ÉTAIT-IL JUSTIFIÉ de développer un nouveau bronchodilatateur ? Oui, car les caractéristiques structurales de l’indacatérol lui confèrent une durée d’action nettement plus longue que les bronchodilatateurs existants. En effet, grâce à sa lipophilie et à sa fixation sur des structures membranaires appelées « rafts lipidiques », il se fixe plus longtemps sur les récepteurs ß2. Il induit ainsi une bronchodilatation pendant vingt-quatre heures permettant l’administration d’une seule prise par jour. Cette molécule a aussi une activité intrinsèque élevée qui permet l’activation plus rapide des récepteurs ß2. Son profil de tolérance est satisfaisant avec plus d’effet bronchoprotecteur et moins d’effet cardiovasculaire que le salmétérol, le formotérol et le salbutamol.

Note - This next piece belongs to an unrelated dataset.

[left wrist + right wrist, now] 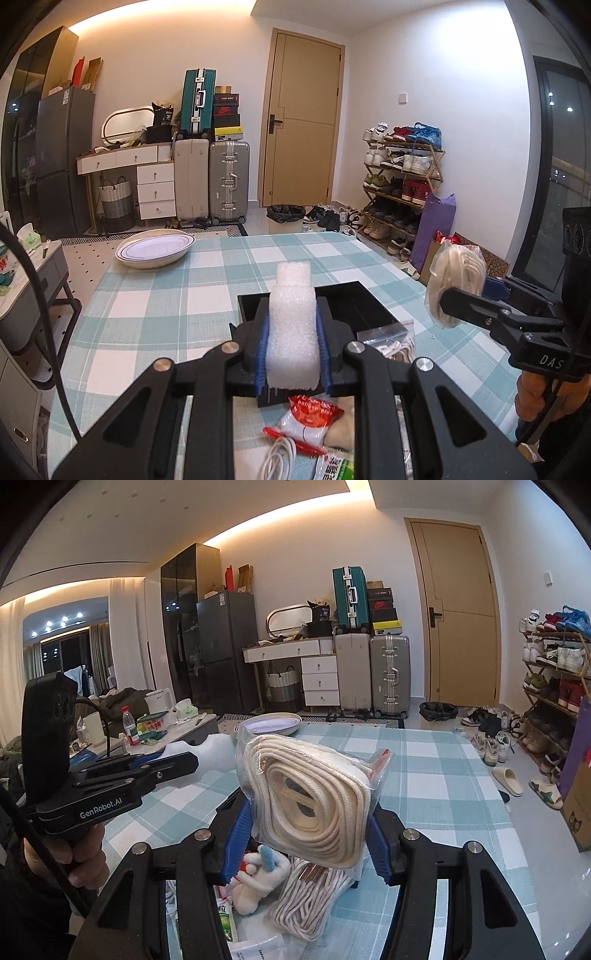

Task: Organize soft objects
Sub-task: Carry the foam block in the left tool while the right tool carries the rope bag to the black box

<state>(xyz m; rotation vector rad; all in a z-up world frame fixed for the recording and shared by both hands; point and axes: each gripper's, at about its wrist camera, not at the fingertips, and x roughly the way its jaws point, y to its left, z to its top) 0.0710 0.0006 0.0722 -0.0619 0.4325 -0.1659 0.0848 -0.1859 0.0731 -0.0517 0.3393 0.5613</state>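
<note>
Left gripper clamps the foam block; right gripper pinches the bagged rope coil. Keep both squeezes firm, and lower each into the black tray just ahead.

Open checked tablecloth lies between the bowl and black tray (clutter crowds the near edge).

White foam block: matt, pebbly plastic foam. Cream woven cotton-like rope coil in a glossy clear plastic bag. Blue ribbed plastic fingers, matt black plastic arms. Desk under a teal-and-white checked woven cloth, matt. Oval white bowl, glossy ceramic.
</note>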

Pour un traitement précoce.
Ainsi que le précise le Pr Daniel Dusser (Paris), la majorité des patients atteints de BPCO sont au stade I (BPCO légère : 39 % des patients) et au stade II (BPCO modérée : 49 % des patients) selon la classification GOLD. Or à ce stade, étant le plus souvent asymptomatique, la maladie n’est pas diagnostiquée et donc pas traitée. Pourtant, au stade II, la BPCO est déjà une maladie avancée avec obstruction bronchique et distension pulmonaire entraînant une dyspnée, une réduction de l’activité, des exacerbations, des comorbidités et une détérioration de la qualité de vie. Il serait d’autant plus nécessaire d’intervenir à ce stade précoce qu’il est alors possible d’induire une réversibilité impossible à obtenir à un stade plus tardif. De grandes études comme MISTRAL et UPLIFT (tiotropium), TORCH (fluticasone+salmétérol) ont montré une amélioration des performances respiratoires chez des patients traités précocement.
Une efficacité confirmée.
Le dossier clinique qui a permis l’enregistrement de l’indacatérol dans le traitement de la BPCO comporte des études de six et douze mois contre placebo, tiotropium ou formotérol. Les résultats d’une nouvelle étude de trois mois contre salmétérol ont été présentés à l’ERS. INSIST est une étude de phase III internationale randomisée en double insu qui a inclu plus de 1 100 patients présentant une BPCO modérée à sévère (VEMS moyen post-bronchodilatateur 51,8 ± 12, 3 % correspondant au stade II de la classification GOLD).
Après douze semaines de traitement, l’indacatérol (150 µg une fois par jour) a induit une bronchodilatation pendant vingt-quatre heures supérieure à celle provoquée par le salmétérol (50 µg deux fois par jour). Une différence de 60 ml ± 11 ml en faveur de l’indacatérol (p < 0,001) était observée aussi bien pour l’aire sous la courbe du VEMS entre 5 minutes et 11 h 45 minutes post-dose que pour le VEMS à 24 heures.
Par ailleurs, le score de dyspnée (TDI : transition dyspnoea index) était plus favorable avec l’indacatérol (différence 0,63 ± 0,17 ; p < 0,001) qu’avec son comparateur et plus de patients ont eu une réduction clinique significative (augmentation du score TDI ≥ 1 point) de dyspnée : 69,4 % avec l’indacatérol versus 62,7 % avec le salmétérol (p < 0,05). Enfin, les patients sous indacatérol ont recouru moins souvent (p < 0,05) aux traitements bronchodilatateurs d’action courte (BDCA) et ont passé un plus grand nombre de jours sans BDCA (différence de 4,4 ±1,9 jour : p < 0,05). Les deux traitements ont été bien tolérés.
Ces résultats confirment l’efficacité de l’indacatérol en une seule prise par jour sur l’amélioration de la fonction respiratoire et la diminution de la dyspnée de patients atteints de BPCO à un stade relativement précoce. Ils justifient son appellation de premier bêta-agoniste « d’ultra-longue durée d’action ».
Symposium organisé par les Laboratoires Novartis.